Elaine closed the door on Catherine's laugh and leaned for a moment against the peeling paint. Porky and Petunia. Right. It had been a very long day. She started as skinny arms wrapped around her leg.

"Mommy? I'm hungry."

"I'm not surprised." She took a deep breath, turned, and scooped her daughter up onto her hip. "But first we're both putting on some dry clothes. How does that sound?"
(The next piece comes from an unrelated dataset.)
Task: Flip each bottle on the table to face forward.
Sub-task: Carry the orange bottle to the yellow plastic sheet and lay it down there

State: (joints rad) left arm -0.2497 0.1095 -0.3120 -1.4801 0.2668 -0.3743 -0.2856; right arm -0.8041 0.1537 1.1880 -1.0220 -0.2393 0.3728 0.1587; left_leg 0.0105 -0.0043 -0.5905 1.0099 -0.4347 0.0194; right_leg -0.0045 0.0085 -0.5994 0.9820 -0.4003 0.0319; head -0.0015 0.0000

Katie shrugged. "Sounds okay."

On the way to the bedroom, Elaine dropped the overnight case and pulled the cellar door open a crack, just to check. There was a faint, liquid trill of sound, and then the only thing she could hear was water running into the cistern.

"Mommy?"

"Did you hear the music, Katie?"

Katie listened with all the intensity only a small child could muster. "No," she said at last. "No music. What did it sound like?"

"Nothing honey. Mommy must have been imagining it." It had sounded like an invitation, but not the kind that could be discussed with a four-year-old. It probably should have been frightening, but it wasn't. Each note had sent shivers of anticipation dancing over her skin. Elaine was willing to bet the farm – well, maybe not that, as this rundown old place was the only refuge they had – that she hadn't been imagining anything.

* * * *

The forest was the most alive place she'd ever been; lush and tangled, with bushes reaching up, and trees reaching down, and wild flowers and ferns tucked in every possible nook and cranny. She danced through it to the wild call of the music and when she realized she was naked, it didn't seem to matter. Nothing scratched, nothing prickled, and the ground under her bare feet had the resilience of a good foam mattress.

Oh, yes! the music agreed.

The path the music lead her down had been danced on before. Her steps followed the imprint of a pair of cloven hooves.

She could see a clearing up ahead, a figure outlined in the brilliant sunlight, pan pipes raised to lips, an unmistakable silhouette, intentions obvious. She felt her cheeks grow hot.

What am I thinking of? Her feet lost a step in the dance. I'm responsible for a four- year-old child. I can't just go running off to... to... well, I can't just go running off.

Why not? the music asked indignantly.

"Because I can't! Yi!" She teetered, nearly fell, and made a sudden grab for the door frame. The cellar stairs fell away, dark and steep, and from somewhere down below the music made one final plea. It wailed its disappointment as she slammed the cellar door closed.

A little dreaming, a little sleepwalking, a little... Well, never mind. Elaine shoved a chair up under the doorknob and tried not to run back to the bedroom she was sharing with Katie. I'm just reacting to the first night in a new house. Nothing strange about that... And old furnaces make a lot of... noises.

Of course, she had to admit as she scrambled under the covers and snuggled up against the warmth of her sleeping daughter, old furnaces didn't usually make lecherous suggestions.